2008-06-05 Thread Marcelo Roccasalva
On Thu, Jun 5, 2008 at 6:56 AM, William L. Maltby
<[EMAIL PROTECTED]> wrote:
>
> On Wed, 2008-06-04 at 23:27 -0400, Scott R. Ehrlich wrote:
> > I am trying to install Oracle client 10g (10.2.0) on a 64-bit CentOS 5.0
> > system.
> >
> > 'rpm -q make gcc glibc etc' reveals some packages as "not installed", yet
> > a yum install  consistently returns Nothing to do. Yum list
> > available  yields nothing needed.
> >
> > If rpm -q  lists some that are "not installed" but every
> > variant of yum install and yum list I've tried and googled claiims nothing
> > more needs to be installed, either the OS is misreporting (I doubt that)
>
> Good, 'cause the OS has nothing to do with it!  ;-)   It's all the rpm
> package and what sits on top of that, yum.
>
> > or I'm missing something that is not easily being revealed, or that I
> > haven't used in a long time and outright forgetting.
>
> A common error is to not give the correct name to rpm. Try
>
>   rpm -qa | grep 
>
> I often forget to add such trivial stuff as ".i386" to the package name.

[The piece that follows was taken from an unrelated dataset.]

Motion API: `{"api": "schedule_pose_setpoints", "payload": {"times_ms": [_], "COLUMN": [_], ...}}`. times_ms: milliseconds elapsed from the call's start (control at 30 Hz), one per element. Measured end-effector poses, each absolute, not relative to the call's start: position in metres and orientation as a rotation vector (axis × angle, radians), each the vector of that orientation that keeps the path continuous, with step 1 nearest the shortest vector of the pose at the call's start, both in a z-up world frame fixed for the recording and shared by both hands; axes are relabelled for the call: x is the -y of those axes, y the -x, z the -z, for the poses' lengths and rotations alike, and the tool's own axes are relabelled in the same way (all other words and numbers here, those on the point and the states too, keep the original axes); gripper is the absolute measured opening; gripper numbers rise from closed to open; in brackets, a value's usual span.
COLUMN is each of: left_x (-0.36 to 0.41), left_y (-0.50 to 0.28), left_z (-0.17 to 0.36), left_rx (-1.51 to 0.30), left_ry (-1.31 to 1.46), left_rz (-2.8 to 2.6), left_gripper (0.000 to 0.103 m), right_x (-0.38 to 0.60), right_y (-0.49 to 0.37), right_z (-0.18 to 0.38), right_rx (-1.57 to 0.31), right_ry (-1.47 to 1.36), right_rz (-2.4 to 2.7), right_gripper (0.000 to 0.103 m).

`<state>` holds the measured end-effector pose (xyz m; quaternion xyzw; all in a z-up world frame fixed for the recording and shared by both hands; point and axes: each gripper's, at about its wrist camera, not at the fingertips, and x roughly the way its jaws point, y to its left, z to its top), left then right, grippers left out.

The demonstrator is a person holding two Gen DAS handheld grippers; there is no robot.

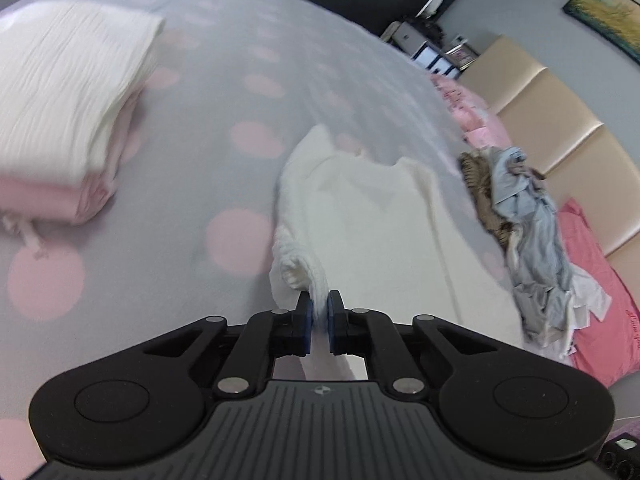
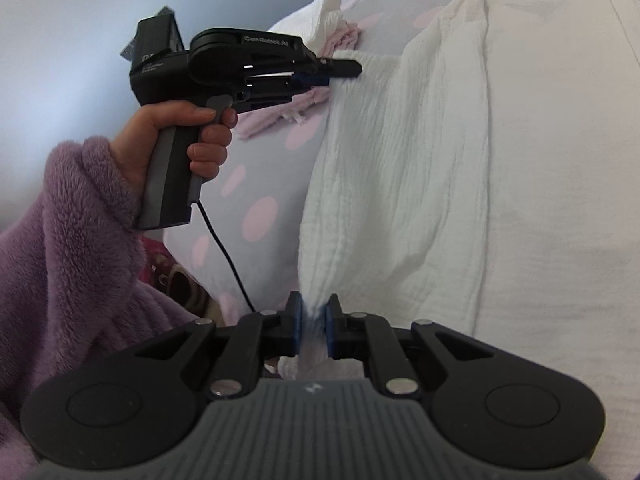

This is very important because in a 64 bits installation, you will
need some packages in 32 bits version also (rpm -qa will show you
duplicate names because of this). IIRC openmotif21 has 32 bits version
only.

By default, yum installs the default architecture (uname -i) but you
can "yum install compat-libstsdc++-devel.i386" if you need. To see the
architecture of installed packages: rpm -qa --qf
"%{N}-%{V}-%{R}.%{ARCH}\n"

--
Marcelo

"¿No será acaso que ésta vida moderna está teniendo más de moderna que
de vida?" (Mafalda)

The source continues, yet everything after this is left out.